Photo: Terra Futebol
Argentina vice: o fim de um ciclo?
Chegar à final de uma Copa do Mundo não é pouca coisa. Para a Argentina, porém, chegar não era o objetivo — era defender. E na noite de 19 de julho de 2026, a seleção albiceleste deixou o torneio como vice-campeã, sem o troféu que ergueu em Lusail quatro anos atrás. Lionel Scaloni reconheceu a luta da equipe, mas a pergunta que fica não é sobre o passado: é sobre o que vem a seguir.
O que Scaloni disse
Segundo o Terra Futebol, Scaloni valorizou o desempenho da Argentina ao longo do torneio e reconheceu a dificuldade de simplesmente chegar à decisão. "Difícil chegar aqui", disse Scaloni, segundo o Terra Futebol — uma frase que soa como alívio e luto ao mesmo tempo.
O contexto importa: a Argentina entrou na Copa 2026 como campeã em exercício, com a pressão de repetir o feito de 1958 e 1962 — ser bicampeã consecutiva. Não conseguiu. Mas chegou à final, o que, dependendo de como você lê o ciclo, ainda é resultado de uma geração excepcional.

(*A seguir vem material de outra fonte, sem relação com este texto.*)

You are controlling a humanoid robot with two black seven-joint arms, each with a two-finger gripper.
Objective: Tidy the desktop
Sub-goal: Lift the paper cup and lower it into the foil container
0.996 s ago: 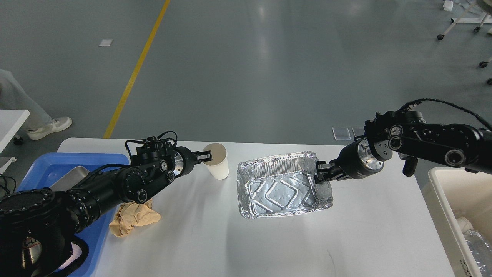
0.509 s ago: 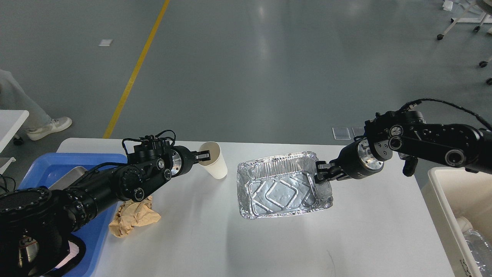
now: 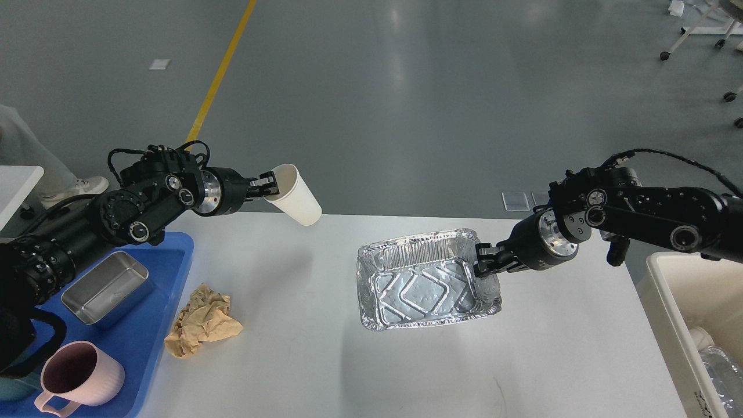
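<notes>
**Q:** Since the worktop (image 3: 406, 371) is the thing to be tidied, where does it lie and what does it carry?

**A:** It is the wide white surface across the lower part of the head view. On it rest a foil tray (image 3: 426, 278) near the middle and a crumpled brown paper wad (image 3: 200, 319) toward its left side. A blue tray (image 3: 157, 325) sits at its left edge, holding a steel tin (image 3: 107, 287) and a pink mug (image 3: 78, 374). A cream bin (image 3: 676, 313) stands past its right edge.

**Q:** What do the pincers hold?

**A:** The left pincer (image 3: 268, 184) pinches the rim of a white paper cup (image 3: 296, 194), which hangs tilted and clear of the worktop. The right pincer (image 3: 484, 261) is pressed onto the right wall of the foil tray.

**Q:** How will these items handle?

**A:** All are probably light. The cup wall is thin and likely to crush, so a light rim hold suits it. The foil is likely to bend and dent, and a one-sided hold may let the tray sag or twist. The wad is soft; take it at its bulk.
</notes>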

Nota editorial: adversário na final, placar e data confirmada estão pendentes de corroboração por segunda fonte independente (Globo Esporte, ESPN Brasil, Lance! ou fonte oficial CBF/FIFA). Este artigo não será publicado até que esses dados sejam verificados.
O fim de uma era, ou uma pausa?
A geração que ganhou a Copa América de 2021, a Finalíssima de 2022 e o Mundial do Qatar está envelhecendo. Não de forma dramática — mas de forma real. A questão sobre o futuro de Scaloni no cargo já existia antes da final; agora ganha volume.

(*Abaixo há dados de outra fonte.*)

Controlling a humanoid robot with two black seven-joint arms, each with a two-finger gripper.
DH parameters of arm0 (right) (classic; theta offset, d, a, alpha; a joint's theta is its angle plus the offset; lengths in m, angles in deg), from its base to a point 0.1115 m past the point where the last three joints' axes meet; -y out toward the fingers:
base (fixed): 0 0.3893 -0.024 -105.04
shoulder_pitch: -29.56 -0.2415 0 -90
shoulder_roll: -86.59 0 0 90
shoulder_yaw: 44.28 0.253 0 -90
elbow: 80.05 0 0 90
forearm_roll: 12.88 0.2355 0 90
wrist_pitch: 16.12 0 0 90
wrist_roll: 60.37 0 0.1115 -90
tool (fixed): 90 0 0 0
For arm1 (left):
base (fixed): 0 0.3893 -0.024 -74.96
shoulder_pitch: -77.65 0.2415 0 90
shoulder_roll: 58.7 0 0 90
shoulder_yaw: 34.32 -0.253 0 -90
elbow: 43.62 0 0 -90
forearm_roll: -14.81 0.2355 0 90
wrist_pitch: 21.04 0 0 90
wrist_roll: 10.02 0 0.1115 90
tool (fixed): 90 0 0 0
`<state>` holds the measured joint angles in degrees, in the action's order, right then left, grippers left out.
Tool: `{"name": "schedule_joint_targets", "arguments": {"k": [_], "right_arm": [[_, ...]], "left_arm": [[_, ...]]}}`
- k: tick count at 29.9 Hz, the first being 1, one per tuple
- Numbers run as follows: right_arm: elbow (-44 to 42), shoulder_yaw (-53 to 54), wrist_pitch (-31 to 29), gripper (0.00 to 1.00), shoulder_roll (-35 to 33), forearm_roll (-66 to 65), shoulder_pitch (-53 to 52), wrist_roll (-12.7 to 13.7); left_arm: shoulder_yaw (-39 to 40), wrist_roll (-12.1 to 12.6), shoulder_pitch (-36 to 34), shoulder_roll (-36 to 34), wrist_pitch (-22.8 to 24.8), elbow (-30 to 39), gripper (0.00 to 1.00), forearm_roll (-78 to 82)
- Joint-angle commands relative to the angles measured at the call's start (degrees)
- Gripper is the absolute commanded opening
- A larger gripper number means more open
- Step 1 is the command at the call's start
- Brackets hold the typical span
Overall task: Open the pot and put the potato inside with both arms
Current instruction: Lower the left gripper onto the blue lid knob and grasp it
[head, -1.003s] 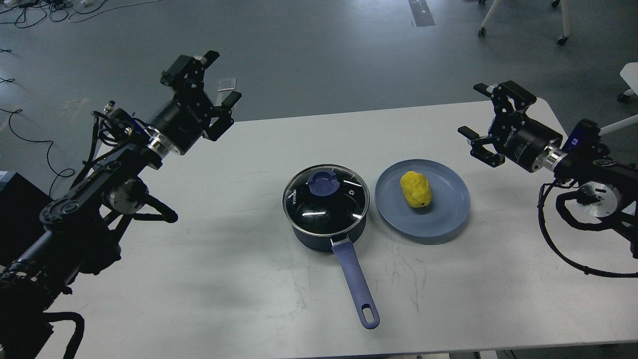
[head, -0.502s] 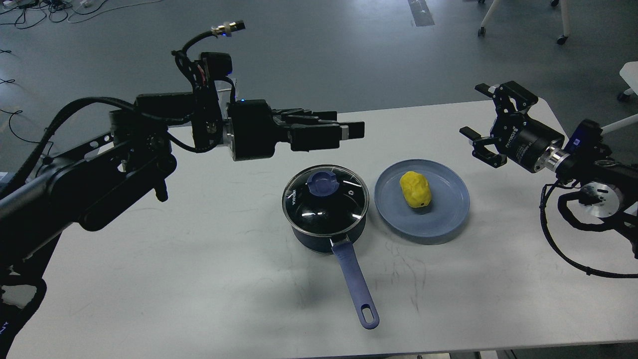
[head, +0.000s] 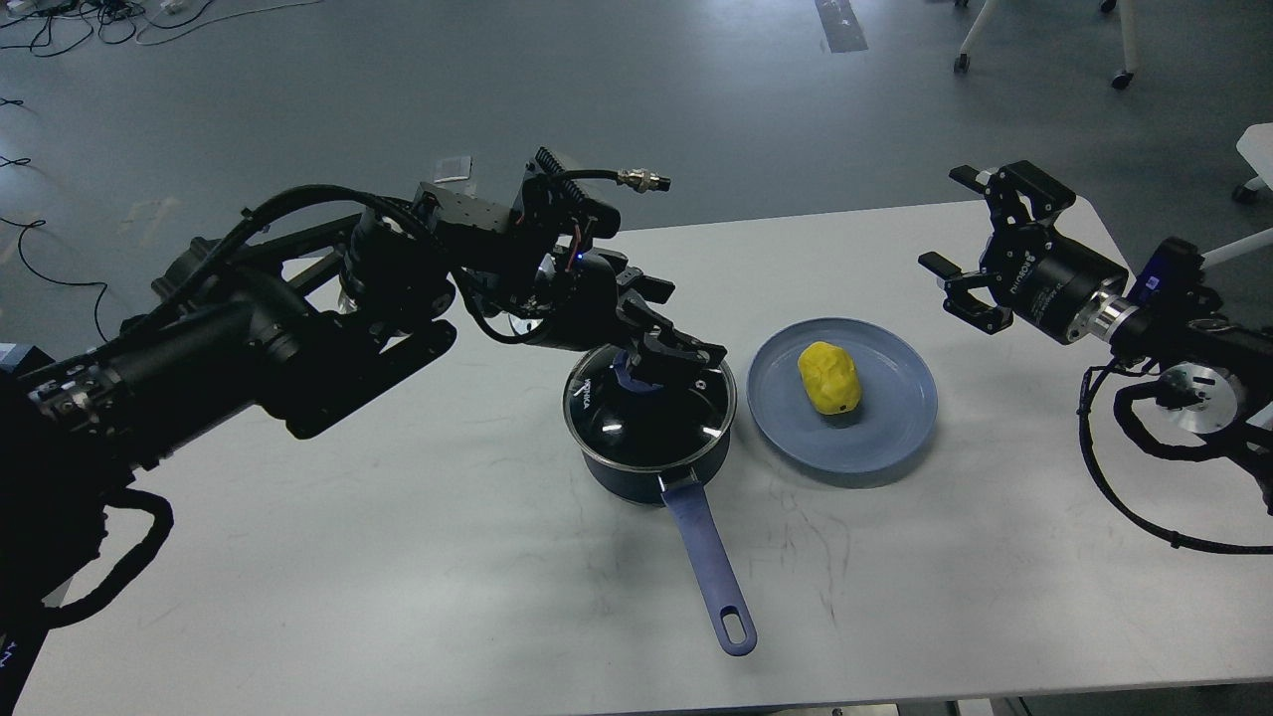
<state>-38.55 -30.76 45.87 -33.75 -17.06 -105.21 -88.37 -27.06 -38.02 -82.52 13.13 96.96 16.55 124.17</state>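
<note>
A dark blue pot [head: 636, 475] with a glass lid [head: 636, 423] and a blue knob [head: 625, 376] stands mid-table, its long blue handle [head: 708, 557] pointing toward me. A yellow potato [head: 829, 378] lies on a blue plate [head: 895, 423] just right of the pot. My left gripper [head: 664, 356] is down at the lid's knob, its fingers spread about it and hiding most of it. I cannot tell whether they touch it. My right gripper [head: 945, 221] is open and empty, in the air above the table's far right, beyond the plate.
The white table [head: 398, 557] has its far edge just behind the pot and plate. My left arm [head: 298, 318] stretches across the table's left half. Chair legs on castors [head: 1122, 80] and cables [head: 60, 278] are on the grey floor beyond.
My left arm has swung from the table's far left across to the pot and come down onto the lid's knob. The right arm has barely moved.
</note>
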Motion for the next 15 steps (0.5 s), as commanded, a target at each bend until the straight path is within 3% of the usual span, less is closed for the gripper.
{"name": "schedule_joint_targets", "arguments": {"k": [1,15], "right_arm": [[0.34,0.02,0.0,1.0,-0.25,0.05,-0.15,0.0],[0.43,0.1,0.0,1.0,-0.25,0.05,-0.06,0.0]], "left_arm": [[-1.11,0.0,0.91,-0.29,0.0,-0.14,0.98,0.06],[-1.28,0.0,3.37,-0.38,-0.92,-2.43,0.98,0.15]]}}
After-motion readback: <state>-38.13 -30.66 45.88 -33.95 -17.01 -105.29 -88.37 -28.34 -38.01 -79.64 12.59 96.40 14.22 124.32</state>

Scaloni construiu algo raro: uma equipe com identidade, coesão e um vestiário que acredita no trabalho. Isso não se joga fora depois de uma final perdida — mas futebol não tem paciência para narrativas bonitas. Resultado é resultado. E a Argentina voltou sem a taça.

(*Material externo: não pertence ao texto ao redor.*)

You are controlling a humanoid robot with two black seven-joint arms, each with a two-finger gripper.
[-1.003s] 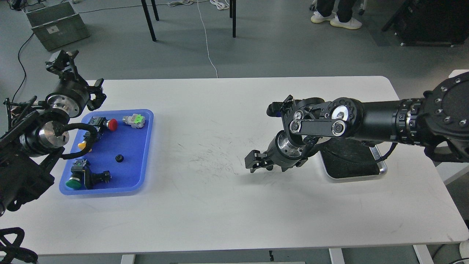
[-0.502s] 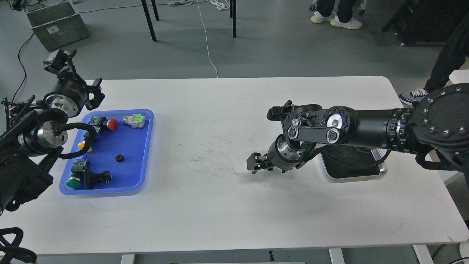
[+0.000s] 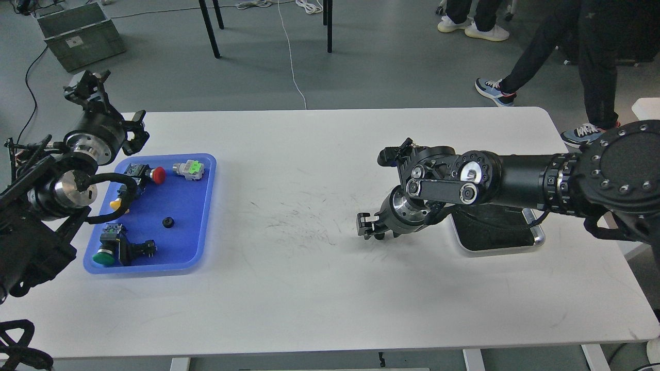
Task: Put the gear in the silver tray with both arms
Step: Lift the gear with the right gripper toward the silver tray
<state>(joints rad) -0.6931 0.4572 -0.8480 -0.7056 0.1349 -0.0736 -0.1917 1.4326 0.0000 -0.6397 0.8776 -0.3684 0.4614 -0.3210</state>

Se o vice-campeonato encerra o ciclo ou abre a janela para 2030 — quando o torneio passa pelo continente sul-americano — é decisão que a AFA vai ter que tomar com ou sem Scaloni na cadeira. Mais cedo do que parece.
O que vem a seguir
A torcida argentina vai processar essa derrota do jeito que só a torcida argentina sabe — com intensidade, com debate, com saudade imediata do que foi. A seleção volta para casa sem a taça, mas com a memória de mais uma campanha de peso num torneio que, para a maioria dos países, seria sonho chegar perto.
Scaloni falou em luta. A Argentina lutou. Só não foi suficiente desta vez.
Ele não precisava dizer isso — mas disse mesmo assim.